> _What you should do_:
For this exercise, retype all the data exactly and exclude every image.

Dataset excerpt Block Start

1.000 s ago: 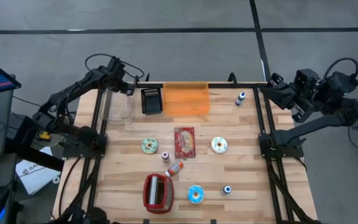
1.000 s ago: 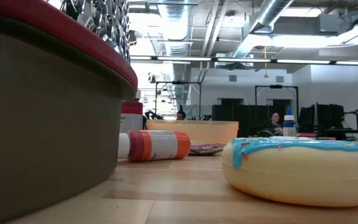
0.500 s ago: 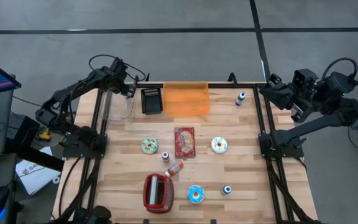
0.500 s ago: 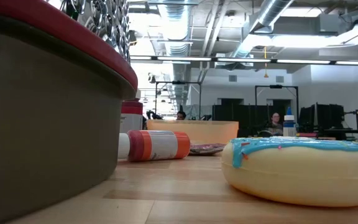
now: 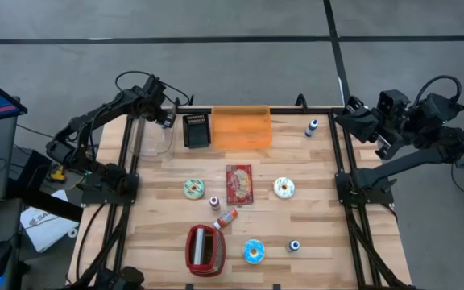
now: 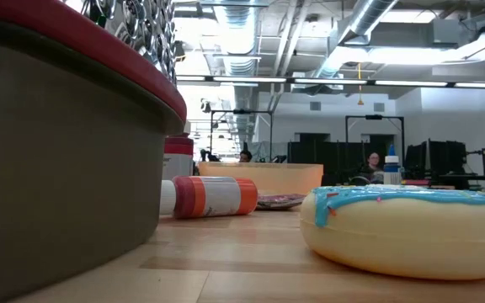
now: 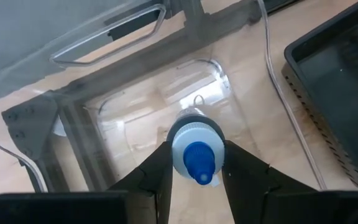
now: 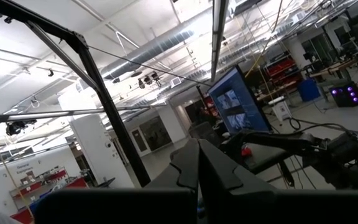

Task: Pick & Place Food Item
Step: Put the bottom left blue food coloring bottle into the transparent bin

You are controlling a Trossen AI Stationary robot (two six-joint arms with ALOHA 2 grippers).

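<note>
My left gripper [image 5: 161,115] hangs over a clear plastic bin [image 5: 153,137] at the table's far left corner, shut on a small white bottle with a blue cap [image 7: 196,149]. In the left wrist view the bottle's cap faces the camera, and the clear bin [image 7: 123,124] lies below it. The bottle's body is hidden behind its cap. My right gripper [image 5: 353,109] waits raised beyond the table's right edge, shut on nothing, and its wrist view shows my right gripper [image 8: 199,155] pointing up into the room. My left gripper pinches the bottle between its two fingers at the white collar [image 7: 176,152] just under the blue cap. The fingers come from above, slanting down. The bottle hangs cap-up below the wrist, clear of the bin's floor as far as shows.
An orange bin [image 5: 240,129] and a black tray [image 5: 196,130] stand at the far edge. Mid-table lie a red packet [image 5: 238,184], three donuts [image 5: 193,188] [image 5: 284,188] [image 5: 254,251], an orange-white bottle [image 5: 226,217] and a red basket [image 5: 205,248].
My left gripper has rolled a little about its own pointing line while staying over the clear bin, the bottle still between its fingers.
</note>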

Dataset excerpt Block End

> _Result for this exercise_:
1.000 s ago: 
1.000 s ago: 
0.500 s ago: 
0.500 s ago: 
now: 
now: 
now: 
now: 

Task: Pick & Place Food Item
Step: Put the bottom left blue food coloring bottle into the transparent bin

You are controlling a Trossen AI Stationary robot (two six-joint arms with ALOHA 2 grippers).

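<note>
My left gripper [image 5: 161,115] hangs over a clear plastic bin [image 5: 153,137] at the table's far left corner, shut on a small white bottle with a blue cap [image 7: 196,149]. In the left wrist view the bottle's cap faces the camera, and the clear bin [image 7: 123,124] lies below it. The bottle's body is hidden behind its cap. My right gripper [image 5: 353,109] waits raised beyond the table's right edge, shut on nothing, and its wrist view shows my right gripper [image 8: 199,155] pointing up into the room. My left gripper pinches the bottle between its two fingers at the white collar [image 7: 176,152] just under the blue cap. The fingers come from above, slanting down. The bottle hangs cap-up below the wrist, clear of the bin's floor as far as shows.
An orange bin [image 5: 240,129] and a black tray [image 5: 196,130] stand at the far edge. Mid-table lie a red packet [image 5: 238,184], three donuts [image 5: 193,188] [image 5: 284,188] [image 5: 254,251], an orange-white bottle [image 5: 226,217] and a red basket [image 5: 205,248].
My left gripper has rolled a little about its own pointing line while staying over the clear bin, the bottle still between its fingers.
</note>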

No more output will be produced.